Le teint pâle et les cheveux blonds de la petite Maria, découverte dans un camp Rom en Grèce, et de ses frères et soeurs en Bulgarie, pourraient s'expliquer par l'albinisme, une maladie génétique rare, a expliqué à l'AFP un médecin bulgare.

«L'albinisme est dû à un défaut génétique, qui se traduit par un manque de pigmentation de la peau, des yeux et des cheveux. Il y a des indices de cette maladie rare chez ces enfants que j'ai vus à la télévision», a déclaré à l'AFP le professeur Draga Tontcheva, titulaire de la chaire de médecine génétique à l'Académie de médecine à Sofia.

«Elle se manifeste quand les gènes défectueux des deux parents se réunissent», a-t-elle précisé.

La peau très blanche et sensible qui ne brunit pas sous l'effet du soleil, les yeux rouges ou bleu très clair, les cils et sourcils blancs, ainsi que l'astigmatisme sont souvent des manifestations de l'albinisme, a ajouté le professeur Tontcheva.

La blondeur de Maria, surnommée dans les médias «l'Ange blond d'Athènes», avait éveillé certains soupçons, le couple de Roms grecs qui en avait la garde ayant le teint mat.

Des tests ADN réalisés en Bulgarie ont prouvé que les parents de la fillette sont Sacha et Atanas Roussev, un couple de Roms vivant dans le centre de la Bulgarie, à Nikolaevo. Ils ont également le teint mat et les cheveux bruns.

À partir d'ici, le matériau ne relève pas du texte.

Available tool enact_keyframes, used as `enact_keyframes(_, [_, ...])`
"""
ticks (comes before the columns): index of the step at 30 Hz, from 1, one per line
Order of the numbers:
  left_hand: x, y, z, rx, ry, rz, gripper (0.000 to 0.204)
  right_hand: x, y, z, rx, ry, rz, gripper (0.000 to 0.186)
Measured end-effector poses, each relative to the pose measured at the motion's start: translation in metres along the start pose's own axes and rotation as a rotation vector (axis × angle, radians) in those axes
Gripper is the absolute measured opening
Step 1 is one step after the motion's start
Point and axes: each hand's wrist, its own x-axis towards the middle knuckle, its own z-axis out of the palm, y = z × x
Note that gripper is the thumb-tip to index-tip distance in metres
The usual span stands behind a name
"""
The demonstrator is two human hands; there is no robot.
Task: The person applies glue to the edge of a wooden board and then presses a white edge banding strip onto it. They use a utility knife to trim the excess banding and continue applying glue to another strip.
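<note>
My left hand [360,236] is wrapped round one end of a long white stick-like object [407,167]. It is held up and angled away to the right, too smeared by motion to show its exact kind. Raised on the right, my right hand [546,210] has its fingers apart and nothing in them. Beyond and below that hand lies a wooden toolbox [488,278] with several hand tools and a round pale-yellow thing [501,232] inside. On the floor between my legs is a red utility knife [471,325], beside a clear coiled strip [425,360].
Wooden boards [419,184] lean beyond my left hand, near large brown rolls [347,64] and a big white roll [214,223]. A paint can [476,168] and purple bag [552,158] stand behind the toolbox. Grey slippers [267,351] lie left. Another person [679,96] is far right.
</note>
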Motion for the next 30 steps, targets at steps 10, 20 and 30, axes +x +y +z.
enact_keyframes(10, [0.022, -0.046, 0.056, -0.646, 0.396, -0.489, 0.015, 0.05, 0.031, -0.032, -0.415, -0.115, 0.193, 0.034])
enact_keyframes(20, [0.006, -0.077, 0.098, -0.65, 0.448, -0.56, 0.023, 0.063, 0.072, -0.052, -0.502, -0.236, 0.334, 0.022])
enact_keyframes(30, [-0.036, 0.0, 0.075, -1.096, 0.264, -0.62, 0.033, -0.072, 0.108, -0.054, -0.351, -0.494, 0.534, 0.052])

Toutefois, cinq des dix enfants du couple sont blonds. Certains d'entre eux ont les yeux bleus, d'autres ont les yeux rougeâtres et sont atteints de strabisme, et ont des taches de rousseur et des sourcils blancs.

Filip Roussev, un oncle de ces enfants, affirme que deux de ses propres oncles avaient un aspect identique.

Un registre des maladies rares est en cours de création en Bulgarie, sur lequel pourraient figurer Maria et ses frères et soeurs blonds, estime le professeur Tontcheva.